Bördearkadien
Für drei Monate war Schloß Hundisburg mein Stipendiatendomizil. Ich wohnte inmitten des Barockgartens ihro hochwohlgeborenen freyherrlichen Excellenze von Alvensleben, und zwar im sogenannten Weinberghaus. Der Lage am ehemals mit Wein bestandenem Südhang hat es seinen Namen sicherlich zu verdanken, weniger dem Umstand, daß es ein 1953 mit sozialistischem Optimismus in den Barockgarten hineingebauter LPG-Kindergarten war. Zum Glück gab es darin keine Kinderklos mehr, auf die ich als Kindergartenkind nie gehen wollte, weil ich zufiel Klassendünkel besaß, um neben anderen DDR-Kindern, ohne von einer Trennwand geschieden zu sein, kacken zu können. In der Küche befand sich als Relikt aus der Zeit jedoch noch eine Durchreiche. Es erinnerte mich daran, daß meine Berlinoma - die ich so nannte, um sie besser von der anderen Oma zu unterscheiden - oft etwas aus der Küche ihrer Neubauwohnung ins Wohnzimmer zum Berlinopa durchgereicht hatte, was ich sehr praktisch fand. Die Architekten in der DDR haben bei der flächendeckenden Einplanung von Durchreichen immerhin an die Frauen gedacht, damit sie nicht so viel laufen müssen, um ihre Männer mit Schnittchen und Bier zu versorgen.
Als mir die Angestellte vom Schloß die Stipendiatenunterbringung zum ersten Mal zeigte, roch es auch nach Kindergarten, so seltsam nach Linoleum, Bohnerwachs und Angstschweiß. Könnte aber auch Kinderpippi gewesen sein.

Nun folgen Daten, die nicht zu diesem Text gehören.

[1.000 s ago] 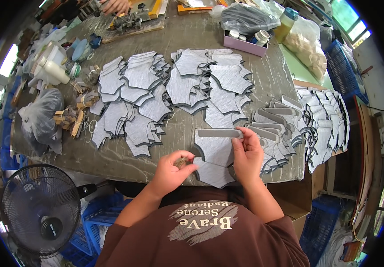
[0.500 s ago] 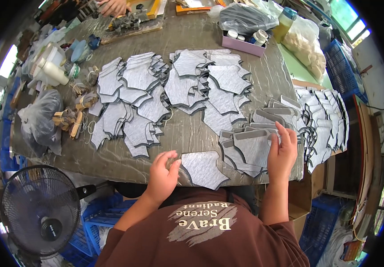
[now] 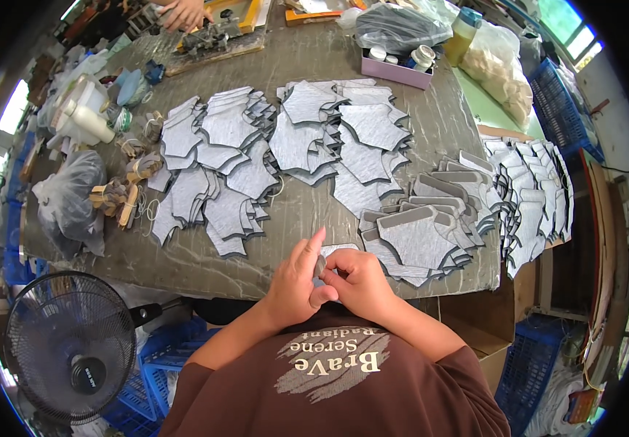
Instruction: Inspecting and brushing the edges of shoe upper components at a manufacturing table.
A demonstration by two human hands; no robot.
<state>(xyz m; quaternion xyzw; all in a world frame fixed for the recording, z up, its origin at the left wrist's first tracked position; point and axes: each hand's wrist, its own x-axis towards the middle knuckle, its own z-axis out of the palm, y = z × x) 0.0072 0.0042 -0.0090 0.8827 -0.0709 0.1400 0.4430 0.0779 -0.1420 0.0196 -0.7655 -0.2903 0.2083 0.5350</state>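
Note:
At the near table edge my hands are together. My left hand (image 3: 294, 282) has its fingers stretched upward, and the thumb lies apart below. My right hand (image 3: 362, 282) is closed, its fingertips pinching a small grey piece (image 3: 320, 265) that touches the left fingers. My hands hide most of that piece. Just behind the right hand shows the top of a light grey fabric cutout (image 3: 341, 249). To the right lies a fanned pile of cutouts with darker grey edge strips (image 3: 416, 237). Farther off are overlapping stacks of plain grey cutouts (image 3: 231, 124) with dark undersides.
Another spread of grey cutouts (image 3: 529, 197) lies off the right table edge. Tied wooden bundles (image 3: 114, 200), a plastic bag (image 3: 70, 197) and a white bottle (image 3: 89, 120) line the left side. A fan (image 3: 70, 346) stands lower left. A purple box (image 3: 398, 73) and another person's hand (image 3: 183, 13) are at the back.
My right hand has moved left from the fanned pile to meet my left hand, which has shifted right. The cutout between them is now mostly covered by my hands.

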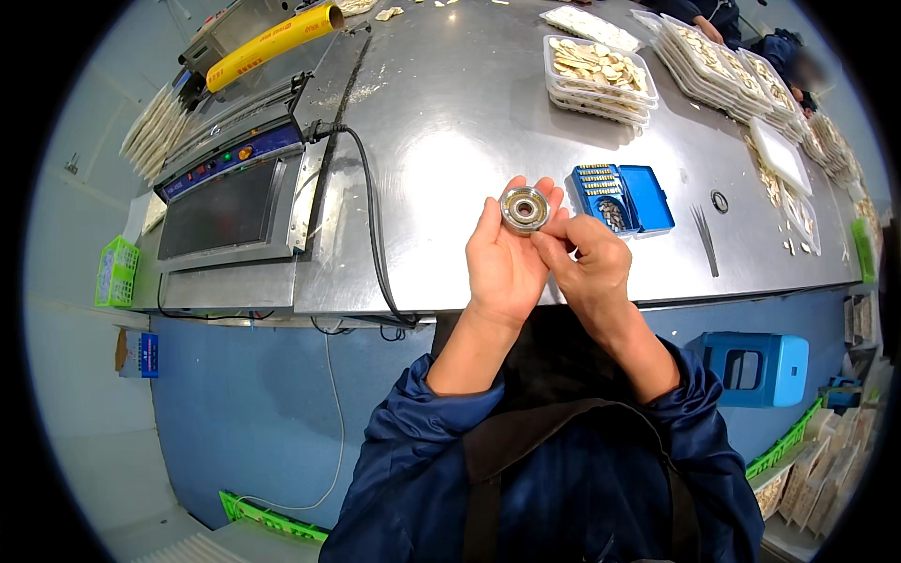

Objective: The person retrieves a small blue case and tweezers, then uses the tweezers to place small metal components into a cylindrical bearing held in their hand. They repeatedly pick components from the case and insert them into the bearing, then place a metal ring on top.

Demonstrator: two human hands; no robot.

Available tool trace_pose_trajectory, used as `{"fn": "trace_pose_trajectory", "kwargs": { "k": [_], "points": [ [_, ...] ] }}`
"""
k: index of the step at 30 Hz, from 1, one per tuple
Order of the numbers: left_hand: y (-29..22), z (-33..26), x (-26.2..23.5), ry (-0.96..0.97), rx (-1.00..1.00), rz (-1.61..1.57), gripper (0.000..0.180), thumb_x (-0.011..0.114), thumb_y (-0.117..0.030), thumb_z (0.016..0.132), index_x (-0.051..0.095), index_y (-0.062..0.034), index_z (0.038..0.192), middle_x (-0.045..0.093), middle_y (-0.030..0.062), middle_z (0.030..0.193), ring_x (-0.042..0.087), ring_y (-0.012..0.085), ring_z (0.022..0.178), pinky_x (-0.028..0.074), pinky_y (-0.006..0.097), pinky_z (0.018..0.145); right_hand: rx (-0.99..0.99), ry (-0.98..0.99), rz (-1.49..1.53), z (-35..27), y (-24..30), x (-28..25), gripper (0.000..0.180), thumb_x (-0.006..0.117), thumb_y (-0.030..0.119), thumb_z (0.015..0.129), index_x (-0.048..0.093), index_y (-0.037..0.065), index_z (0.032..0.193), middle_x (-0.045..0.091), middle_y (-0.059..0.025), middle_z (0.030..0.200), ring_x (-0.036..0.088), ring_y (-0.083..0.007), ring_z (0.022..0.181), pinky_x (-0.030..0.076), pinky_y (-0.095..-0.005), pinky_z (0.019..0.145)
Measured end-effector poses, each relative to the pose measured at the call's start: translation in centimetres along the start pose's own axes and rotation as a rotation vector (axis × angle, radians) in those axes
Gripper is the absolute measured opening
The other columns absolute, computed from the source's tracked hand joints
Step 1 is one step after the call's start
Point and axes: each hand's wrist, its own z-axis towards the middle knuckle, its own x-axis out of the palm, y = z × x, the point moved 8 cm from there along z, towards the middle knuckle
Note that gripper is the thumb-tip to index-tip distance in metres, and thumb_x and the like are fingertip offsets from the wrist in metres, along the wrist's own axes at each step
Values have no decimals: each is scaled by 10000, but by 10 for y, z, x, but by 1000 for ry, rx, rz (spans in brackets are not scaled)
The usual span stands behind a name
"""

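Note:
A round metal bearing (525, 209) with a hole through its middle lies across the fingers of my left hand (507, 263). That palm faces up and the thumb rests along the bearing's left side. My right hand (598, 261) is closed in a pinch at the bearing's near right edge; whatever its fingertips hold is hidden. Just right of the bearing stands an opened blue case (587, 199), with small cylindrical pieces in rows and a round well of loose bits. Further right, metal tweezers (706, 242) and a dark ring (719, 202) lie on the steel table (450, 103).
At left is a sealing machine (225, 211) with a black cable (374, 206) running over the table edge. Stacked trays of pale slices (601, 84) stand at the back, with more trays (723, 70) beside a co-worker. A blue plastic bin (760, 369) sits lower right.

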Motion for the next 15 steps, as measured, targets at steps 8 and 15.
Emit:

Vor mir gähnte ein riesiger Flur, der sich zum Kegeln mit Kinderköpfen eignete. Ich war mir nicht sicher, ob ich in der ersten Nacht gut schlafen würde. Auch die anderen Räume zeichneten sich durch Weite und Leere aus wie die Wüste Gobi. Ein Buddhist hätte sich auf Anhieb pudelwohl gefühlt. Möbel sind ja auch nur eine Illusion. Immerhin, der Hauptraum besaß in einer Ecke eine kleine Sitzgruppe, die sich im Vergleich zum Rest des komplett leeren Raums so unproportioniert ausnahm wie der Kopf eines pflanzenfressenden Sauriers zum massigen Körper.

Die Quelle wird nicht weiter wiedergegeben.